Problem to solve » Would you please set down the entries below exactly as shown?

Data entries »
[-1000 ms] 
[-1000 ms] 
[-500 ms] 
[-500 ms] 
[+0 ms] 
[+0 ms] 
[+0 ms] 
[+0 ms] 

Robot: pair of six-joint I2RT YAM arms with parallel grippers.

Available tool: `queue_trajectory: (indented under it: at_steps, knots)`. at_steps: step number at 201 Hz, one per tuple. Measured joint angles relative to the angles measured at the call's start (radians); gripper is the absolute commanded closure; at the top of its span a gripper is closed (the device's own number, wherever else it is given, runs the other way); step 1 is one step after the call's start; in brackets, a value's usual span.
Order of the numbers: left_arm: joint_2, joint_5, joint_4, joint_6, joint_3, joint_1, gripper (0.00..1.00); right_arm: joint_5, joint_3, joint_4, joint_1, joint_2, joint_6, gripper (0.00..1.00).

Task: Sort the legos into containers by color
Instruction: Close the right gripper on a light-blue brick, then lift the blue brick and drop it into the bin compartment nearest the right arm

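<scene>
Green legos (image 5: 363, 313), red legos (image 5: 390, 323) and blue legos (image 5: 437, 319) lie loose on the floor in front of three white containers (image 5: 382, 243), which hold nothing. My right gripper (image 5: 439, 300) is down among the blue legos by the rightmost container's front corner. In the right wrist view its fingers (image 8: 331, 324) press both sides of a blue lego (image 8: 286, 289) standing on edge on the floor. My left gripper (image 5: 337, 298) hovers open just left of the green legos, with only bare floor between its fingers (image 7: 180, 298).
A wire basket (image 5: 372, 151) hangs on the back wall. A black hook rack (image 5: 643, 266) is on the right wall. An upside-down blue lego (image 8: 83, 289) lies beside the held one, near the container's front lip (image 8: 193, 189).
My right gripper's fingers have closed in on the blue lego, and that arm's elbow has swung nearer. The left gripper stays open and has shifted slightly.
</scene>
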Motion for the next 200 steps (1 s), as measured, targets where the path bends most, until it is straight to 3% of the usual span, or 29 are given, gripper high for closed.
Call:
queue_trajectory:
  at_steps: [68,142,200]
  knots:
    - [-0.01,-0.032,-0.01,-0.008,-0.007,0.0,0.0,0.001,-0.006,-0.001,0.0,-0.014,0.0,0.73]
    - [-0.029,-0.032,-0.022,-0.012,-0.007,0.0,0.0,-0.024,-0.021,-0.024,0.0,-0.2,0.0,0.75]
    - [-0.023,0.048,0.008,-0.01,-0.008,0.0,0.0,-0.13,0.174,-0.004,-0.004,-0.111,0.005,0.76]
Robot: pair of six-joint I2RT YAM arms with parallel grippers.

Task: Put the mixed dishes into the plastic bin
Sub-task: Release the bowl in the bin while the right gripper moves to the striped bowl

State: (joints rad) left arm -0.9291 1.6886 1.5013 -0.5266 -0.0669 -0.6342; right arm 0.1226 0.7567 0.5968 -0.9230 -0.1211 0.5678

Task result »
[-1000 ms] 
[-1000 ms] 
[-500 ms] 
[-500 ms] 
[+0 ms] 
[+0 ms] 
[+0 ms] 
[+0 ms] 

Robot: pair of six-joint I2RT YAM arms with parallel grippers.

Available tool: `queue_trajectory: (indented under it: at_steps, knots)`. at_steps: step number at 201 Hz, one per tuple. Measured joint angles relative to the angles measured at the call's start (radians); gripper is the absolute commanded closure; at the top of its span a gripper is closed (the device's own number, wherever else it is given, runs the other way); step 1 is one step after the call's start; in brackets, a value's usual span.
Order of the numbers: left_arm: joint_2, joint_5, joint_4, joint_6, joint_3, joint_1, gripper (0.00..1.00); right_arm: joint_5, joint_3, joint_4, joint_1, joint_2, joint_6, gripper (0.00..1.00).

Task: Sort the legos into containers by color
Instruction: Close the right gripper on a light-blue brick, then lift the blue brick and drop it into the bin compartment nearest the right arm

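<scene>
Green legos (image 5: 363, 313), red legos (image 5: 390, 323) and blue legos (image 5: 437, 319) lie loose on the floor in front of three white containers (image 5: 382, 243), which hold nothing. My right gripper (image 5: 439, 300) is down among the blue legos by the rightmost container's front corner. In the right wrist view its fingers (image 8: 331, 324) press both sides of a blue lego (image 8: 286, 289) standing on edge on the floor. My left gripper (image 5: 337, 298) hovers open just left of the green legos, with only bare floor between its fingers (image 7: 180, 298).
A wire basket (image 5: 372, 151) hangs on the back wall. A black hook rack (image 5: 643, 266) is on the right wall. An upside-down blue lego (image 8: 83, 289) lies beside the held one, near the container's front lip (image 8: 193, 189).
My right gripper's fingers have closed in on the blue lego, and that arm's elbow has swung nearer. The left gripper stays open and has shifted slightly.
</scene>
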Motion for the next 200 steps (1 s), as measured, targets where the path bends most, until it is straight to 3% of the usual span, or 29 are given, gripper high for closed.
Call:
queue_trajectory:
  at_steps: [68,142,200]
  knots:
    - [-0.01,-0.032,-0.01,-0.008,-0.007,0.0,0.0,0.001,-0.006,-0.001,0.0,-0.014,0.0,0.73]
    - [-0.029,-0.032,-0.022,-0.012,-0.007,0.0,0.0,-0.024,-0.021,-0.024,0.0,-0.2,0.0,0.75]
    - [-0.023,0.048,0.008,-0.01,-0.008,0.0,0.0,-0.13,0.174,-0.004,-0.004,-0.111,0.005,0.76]
Robot: pair of six-joint I2RT YAM arms with parallel grippers.

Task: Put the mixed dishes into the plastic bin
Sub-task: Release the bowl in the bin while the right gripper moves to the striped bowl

State: (joints rad) left arm -0.9291 1.6886 1.5013 -0.5266 -0.0669 -0.6342; right arm 0.1226 0.7567 0.5968 -0.9230 -0.1211 0.5678

What the exercise required is now complete.